═══ Supplied information ═══
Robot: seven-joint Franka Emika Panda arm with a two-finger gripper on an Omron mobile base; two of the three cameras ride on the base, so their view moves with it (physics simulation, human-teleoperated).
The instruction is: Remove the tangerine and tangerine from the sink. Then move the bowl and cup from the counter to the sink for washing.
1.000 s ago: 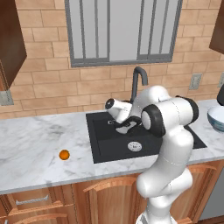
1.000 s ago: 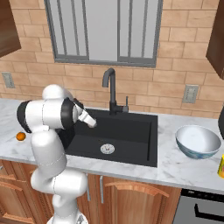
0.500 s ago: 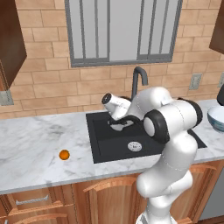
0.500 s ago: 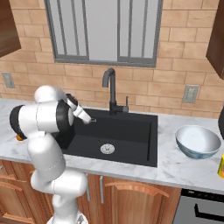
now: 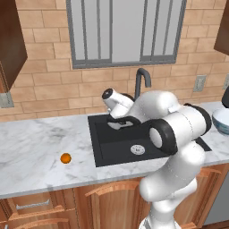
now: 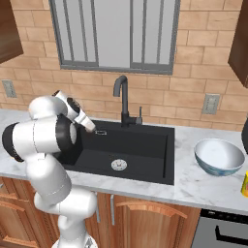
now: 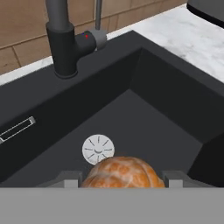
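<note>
Here your dull tan-orange tangerine (image 7: 123, 172) sits between the two dark finger tips of the gripper (image 7: 123, 183), jaws closed on its sides, raised above the floor of the large black rectangular sink (image 7: 144, 127); you hold it there, I judge, to carry it out. The round silver drain disc (image 7: 98, 148) lies below it, the dark curved faucet (image 7: 65, 39) beyond. The bright orange tangerine (image 5: 65, 158) already rests on the white grey-veined marble counter (image 5: 36, 152), left of the sink. The wide glossy white bowl (image 6: 219, 157) waits right of the sink, the small yellow cup (image 6: 244, 184) just past it. No readable writing anywhere; the faucet carries just a red dot.
</note>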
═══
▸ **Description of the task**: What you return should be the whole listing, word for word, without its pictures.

▸ **Solution to the problem**:
Robot: seven-joint Franka Emika Panda arm with a two-finger gripper on an Omron mobile base; two of the three cameras ride on the base, so their view moves with it (physics simulation, human-teleoperated).
The instruction is: Remove the tangerine and tangerine from the sink. Then move the bowl and cup from the counter to the sink for washing.
1.000 s ago: 
1.000 s ago: 
0.500 s ago: 
0.500 s ago: 
now: 
now: 
now: 
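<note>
Here your dull tan-orange tangerine (image 7: 123, 172) sits between the two dark finger tips of the gripper (image 7: 123, 183), jaws closed on its sides, raised above the floor of the large black rectangular sink (image 7: 144, 127); you hold it there, I judge, to carry it out. The round silver drain disc (image 7: 98, 148) lies below it, the dark curved faucet (image 7: 65, 39) beyond. The bright orange tangerine (image 5: 65, 158) already rests on the white grey-veined marble counter (image 5: 36, 152), left of the sink. The wide glossy white bowl (image 6: 219, 157) waits right of the sink, the small yellow cup (image 6: 244, 184) just past it. No readable writing anywhere; the faucet carries just a red dot.
</note>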

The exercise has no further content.